There was some upside for us, but in those first years the entirety of revenue
was poured back into developing other projects (Crunchbase and Crunchpad were
both 7-figure investments). The projects did help the brand, but likely not in
any real ROI sense. I don't know how Crunchbase was valued in the acquisition,
it likely wasn't, since the acquisition price was close to a market multiple
on Techcrunch ad revenue alone.

They were all a lot of fun to work on, we had a great team of people, some
excellent interns, developers and partners and it made working at Techcrunch
all that more interesting (at many points we had more developers and people
working on these projects than we did working on the main site). It was a
philosophy of doing well while doing good.

The idea of Crunchbase was for it to be a co-op with other blogs, and that the
writers would keep it updated while they wrote posts on each company. That
didn't work because the other blogs saw it as a threat (a lot of them ended up
signing with a commercial alternative that had raised $5M and spent a lot of
that money signing up blogs as part of 'revenue guarantees').

The active decision was then made to make Crunchbase open. This is alluded to
in some of the other comments in this thread, and that is if you develop the
site as a commercial service then users have an expectation that the data is
up to date, correct and deep. The alternative is an open platform, where users
and other blogs are part of it - the argument that when Wikipedia has poor
information users don't blame Wikipedia, they roll their sleeves up and fix it
themselves. That was at the core of Crunchbase - not commercial, owned by
users, therefor we wouldn't have to make the tradeoff of 'owning' it
completely and having to invest extensively to keep the quality at a level
expected of a full commercial service (although we did have almost a dozen
people working on Crunchbase).

I don't think AOL have thought that through in the same way. You can't on one
hand take advantage of the openness of user contributions, not keep the
quality up with investment but at the same time expect to protect it as a
commercial service. The only commercial ideas we had for Crunchbase were as
additions, eg. custom reporting, research, etc. By design the platform was
open, free, forkable and insulated from commercial acquisition.

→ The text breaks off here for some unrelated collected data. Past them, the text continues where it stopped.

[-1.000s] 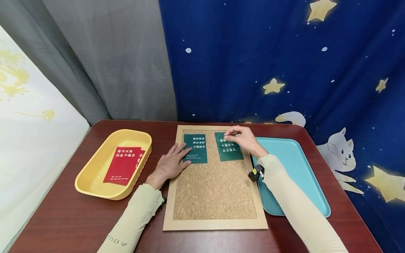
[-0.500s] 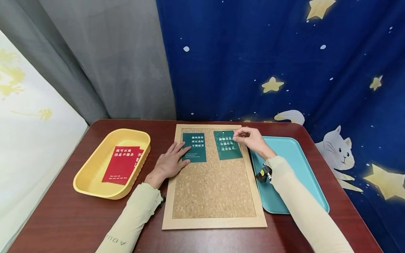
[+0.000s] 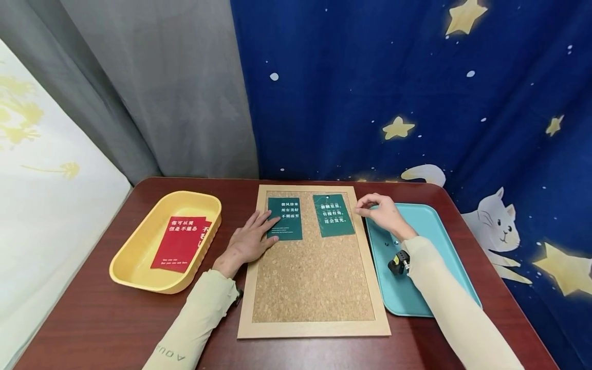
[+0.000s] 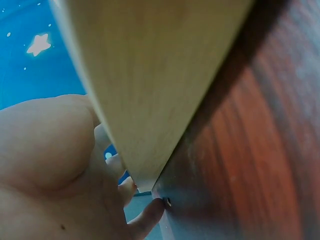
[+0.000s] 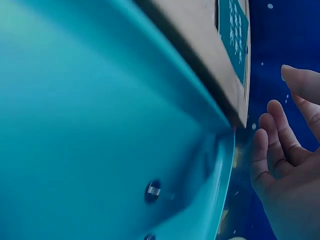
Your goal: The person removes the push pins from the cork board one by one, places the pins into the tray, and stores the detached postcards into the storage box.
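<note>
A cork board (image 3: 314, 277) with a pale wooden frame lies on the table. Two green cards with white writing rest on its upper part: a left card (image 3: 288, 226) and a slightly tilted right card (image 3: 334, 221). A small shiny pin (image 3: 327, 197) shows at the right card's top. My left hand (image 3: 247, 240) lies spread over the frame's left side, fingertips on the left card; the left wrist view has this hand (image 4: 55, 165) against the frame's side. My right hand (image 3: 381, 213) hovers at the tray's near-board corner, fingers loosely bent; nothing shows between them in the right wrist view.
Right of the board, a blue tray (image 3: 430, 277) holds small shiny pins (image 3: 396, 242). At the left stands a yellow basket (image 3: 134, 257) with red cards (image 3: 178, 244) inside. Curtains (image 3: 324, 103) hang behind the table.
My right hand has moved right, from the top of the right card to over the tray's edge, uncovering the card and its pin. My left hand has stayed in place.
</note>
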A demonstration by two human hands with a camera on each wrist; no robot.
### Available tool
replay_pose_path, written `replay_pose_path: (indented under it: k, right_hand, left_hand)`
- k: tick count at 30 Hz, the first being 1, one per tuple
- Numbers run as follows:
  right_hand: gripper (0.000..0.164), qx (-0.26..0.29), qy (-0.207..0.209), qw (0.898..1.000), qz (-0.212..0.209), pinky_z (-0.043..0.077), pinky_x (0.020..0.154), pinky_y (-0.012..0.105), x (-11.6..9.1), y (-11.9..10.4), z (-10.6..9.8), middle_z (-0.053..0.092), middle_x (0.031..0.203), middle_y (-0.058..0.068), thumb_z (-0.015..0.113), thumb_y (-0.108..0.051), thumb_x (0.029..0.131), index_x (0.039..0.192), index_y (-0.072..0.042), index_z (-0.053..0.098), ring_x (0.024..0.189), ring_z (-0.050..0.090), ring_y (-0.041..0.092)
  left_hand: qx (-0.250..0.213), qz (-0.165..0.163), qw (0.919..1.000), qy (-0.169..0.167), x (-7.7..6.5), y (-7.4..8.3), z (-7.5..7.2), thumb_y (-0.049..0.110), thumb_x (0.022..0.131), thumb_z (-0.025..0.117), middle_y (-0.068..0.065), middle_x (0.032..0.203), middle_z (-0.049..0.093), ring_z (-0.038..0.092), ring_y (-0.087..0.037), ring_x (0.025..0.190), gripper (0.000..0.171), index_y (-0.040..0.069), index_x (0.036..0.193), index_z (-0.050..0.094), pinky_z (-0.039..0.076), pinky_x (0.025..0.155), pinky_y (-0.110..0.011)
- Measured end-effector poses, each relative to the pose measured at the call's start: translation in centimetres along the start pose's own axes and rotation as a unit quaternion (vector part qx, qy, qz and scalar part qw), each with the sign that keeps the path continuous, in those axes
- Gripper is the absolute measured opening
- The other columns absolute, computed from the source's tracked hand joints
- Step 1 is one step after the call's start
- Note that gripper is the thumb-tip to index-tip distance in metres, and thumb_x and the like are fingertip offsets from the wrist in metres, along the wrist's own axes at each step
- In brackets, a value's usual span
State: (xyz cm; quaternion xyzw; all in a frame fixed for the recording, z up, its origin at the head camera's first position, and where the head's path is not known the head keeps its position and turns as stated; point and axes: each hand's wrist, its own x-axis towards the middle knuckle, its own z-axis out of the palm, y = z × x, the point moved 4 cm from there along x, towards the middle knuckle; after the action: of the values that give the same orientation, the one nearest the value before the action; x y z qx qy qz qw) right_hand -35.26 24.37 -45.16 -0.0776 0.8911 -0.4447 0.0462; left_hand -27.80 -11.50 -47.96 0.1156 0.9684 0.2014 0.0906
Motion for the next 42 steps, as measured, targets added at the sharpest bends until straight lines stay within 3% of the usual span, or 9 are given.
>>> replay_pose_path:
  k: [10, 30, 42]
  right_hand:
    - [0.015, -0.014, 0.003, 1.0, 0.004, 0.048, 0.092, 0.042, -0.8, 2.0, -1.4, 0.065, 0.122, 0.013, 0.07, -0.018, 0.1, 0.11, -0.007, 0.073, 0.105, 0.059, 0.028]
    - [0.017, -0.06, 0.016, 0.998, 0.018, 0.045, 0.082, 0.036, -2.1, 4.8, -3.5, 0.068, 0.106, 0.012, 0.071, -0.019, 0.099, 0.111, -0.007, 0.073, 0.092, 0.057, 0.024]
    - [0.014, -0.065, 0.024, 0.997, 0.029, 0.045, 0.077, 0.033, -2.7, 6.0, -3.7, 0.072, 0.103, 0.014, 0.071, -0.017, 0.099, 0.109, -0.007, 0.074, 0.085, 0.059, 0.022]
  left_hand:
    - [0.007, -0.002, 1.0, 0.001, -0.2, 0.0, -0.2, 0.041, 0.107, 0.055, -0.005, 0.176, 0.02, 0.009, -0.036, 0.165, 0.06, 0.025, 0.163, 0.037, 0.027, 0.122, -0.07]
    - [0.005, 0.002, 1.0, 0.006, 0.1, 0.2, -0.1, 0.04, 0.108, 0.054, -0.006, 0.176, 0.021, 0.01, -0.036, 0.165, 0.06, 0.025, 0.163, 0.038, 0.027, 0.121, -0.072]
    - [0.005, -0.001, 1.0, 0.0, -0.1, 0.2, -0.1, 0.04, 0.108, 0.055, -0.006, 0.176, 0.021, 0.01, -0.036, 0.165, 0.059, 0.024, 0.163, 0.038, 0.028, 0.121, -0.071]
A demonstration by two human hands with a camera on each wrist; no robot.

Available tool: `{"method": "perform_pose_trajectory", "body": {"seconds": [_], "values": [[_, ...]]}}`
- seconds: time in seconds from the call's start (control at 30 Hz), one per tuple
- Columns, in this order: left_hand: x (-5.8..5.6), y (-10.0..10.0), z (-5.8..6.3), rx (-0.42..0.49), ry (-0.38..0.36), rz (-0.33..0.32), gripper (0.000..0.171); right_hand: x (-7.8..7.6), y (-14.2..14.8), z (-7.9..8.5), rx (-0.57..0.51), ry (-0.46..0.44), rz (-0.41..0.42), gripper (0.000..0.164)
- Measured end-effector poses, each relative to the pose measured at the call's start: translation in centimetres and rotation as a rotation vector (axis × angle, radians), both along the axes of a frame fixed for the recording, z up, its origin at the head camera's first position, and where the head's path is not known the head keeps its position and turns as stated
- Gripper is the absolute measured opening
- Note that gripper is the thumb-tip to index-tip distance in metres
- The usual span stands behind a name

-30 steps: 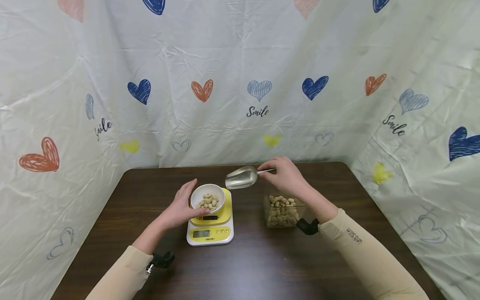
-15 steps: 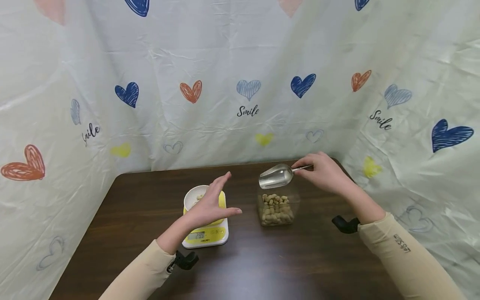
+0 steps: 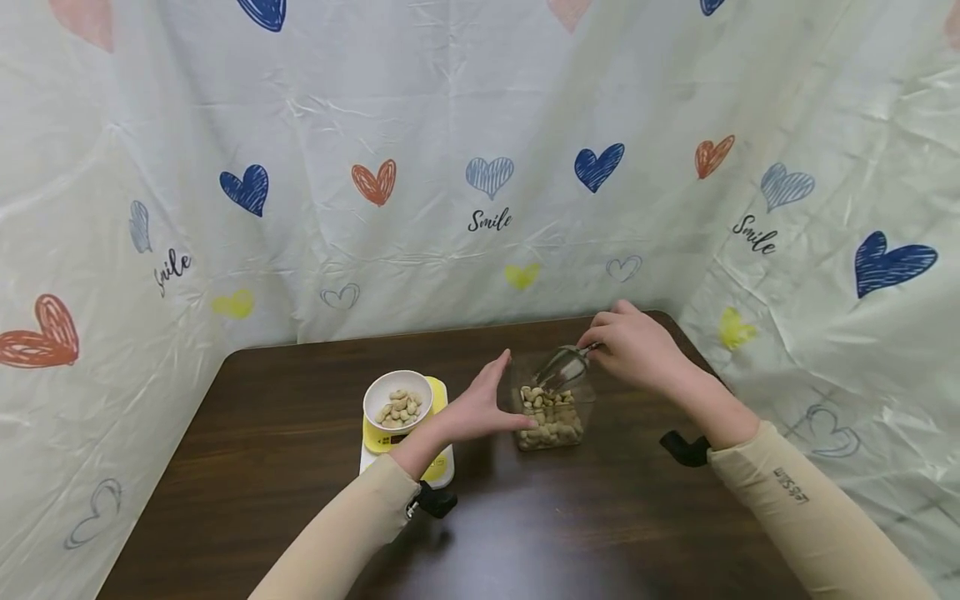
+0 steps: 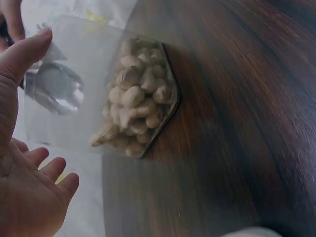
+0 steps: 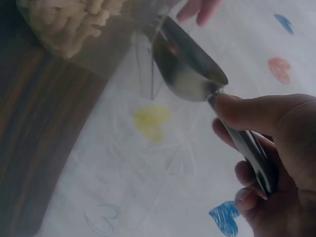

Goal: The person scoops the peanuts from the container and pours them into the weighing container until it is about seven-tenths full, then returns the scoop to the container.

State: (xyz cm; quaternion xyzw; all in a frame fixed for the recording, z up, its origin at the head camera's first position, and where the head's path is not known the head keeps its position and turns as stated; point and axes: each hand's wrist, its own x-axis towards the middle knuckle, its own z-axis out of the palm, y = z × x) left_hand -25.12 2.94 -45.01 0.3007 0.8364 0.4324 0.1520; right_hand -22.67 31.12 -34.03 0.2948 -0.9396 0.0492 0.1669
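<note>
In the head view my right hand [image 3: 637, 346] grips the handle of a metal scoop [image 3: 562, 371], its bowl tipped down into the top of a clear box [image 3: 587, 400]. The right wrist view shows the thumb on top of the handle and the fingers curled beneath. Peanuts in their shells [image 4: 138, 94] fill the lower part of the box. My left hand [image 3: 476, 412] is at the box's left side, thumb in front and fingers extended; whether it touches the wall I cannot tell. To its left, a white bowl [image 3: 382, 390] with several peanuts rests on a yellow-and-white kitchen scale [image 3: 375, 439].
Everything stands on a dark wooden table [image 3: 285, 425]. A white curtain [image 3: 420, 250] printed with hearts hangs behind it and along both sides. My left forearm passes over the scale's front and hides its display.
My left hand has moved right from the bowl to the clear box. The scoop, held in my right hand, has gone right from beside the bowl, then down into the box.
</note>
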Motion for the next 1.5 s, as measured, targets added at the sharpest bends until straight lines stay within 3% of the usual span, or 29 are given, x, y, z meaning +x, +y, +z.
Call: {"method": "perform_pose_trajectory", "body": {"seconds": [0.3,0.43,0.73,0.97,1.1,1.5], "values": [[-0.1,1.0,-0.2,0.062,-0.027,0.002,0.119,-1.2,-0.9,-2.0,0.111,0.315,0.207,0.013],[-0.2,1.0,-0.4,0.081,-0.029,-0.001,0.114,-1.6,-1.3,-2.9,0.184,0.362,0.244,0.015],[-0.4,0.9,-0.7,0.089,-0.021,-0.008,0.112,-2.0,-2.4,-3.3,0.252,0.221,0.107,0.011],[-0.2,1.0,-0.9,0.086,-0.028,-0.011,0.110,-1.7,-3.5,-3.2,0.341,0.250,0.142,0.013],[-0.1,1.2,-0.7,0.078,-0.037,-0.008,0.111,-1.5,-3.4,-3.0,0.343,0.234,0.122,0.013],[-0.4,1.2,-0.6,0.065,-0.030,0.000,0.109,-2.3,-3.1,-2.7,0.274,-0.052,0.071,0.017]]}}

That philosophy just came about naturally because of the group of people
involved. There was a little skepticism, but it didn't take long for everybody
to start throwing out ideas on making and keeping things as open as possible.
It shouldn't surprise us that with an entirely new group of people (bar one,
IIRC) and a new corporate parent that parts of it might be altered, but in
reading Matt's response I can see that 95% of what was in place is still
there, they were just caught out and mishandled this one case. Very strange to
see now that Techcrunch and the EFF are on opposite sides of an argument, I
hope they clear it up. We used to monitor implementations[0] and send an email
requesting a link back or a logo, never had a problem with it - it definitely
never reached the point where a lawyer would be drafting a C&D. I don't think
we ever reached the point of having a clone or API user that we didn't get a
along with.

[0] We setup a number of Crunchbase records that served as canaries - fake
company names (on domains we registered) that were only in Crunchbase. If we
find those company names anywhere online, it would be a hint that somebody
took the data. If they didn't cite the source, we would email them, and in
almost all cases it was resolved amicably. We wanted nothing more than to
enforce the 'attribute' part of CC+A. A big part of the reason why Crunchbase
records rank so well in SERP pages (it is usually in the top 5-6 results when
searching for a name of a startup) is because of the "free data, but link
back" policy. It means crunchbase.com was always the canonical source for
Crunchbase data.

------
pkmehta
I think the comments by Matt Kaufman (president of Crunchbase) about the
damage that can be caused by "Crunchbase replicas" reflect the knowledge on
AOL's part that Crunchbase is a potentially very interesting data asset. And
so the reality is that they'll prob revisit rights to Crunchbase, and it'll go
from very open to something less so (how far is the question). I would also
guess that Crunchbase has a paid subscription offering in the works.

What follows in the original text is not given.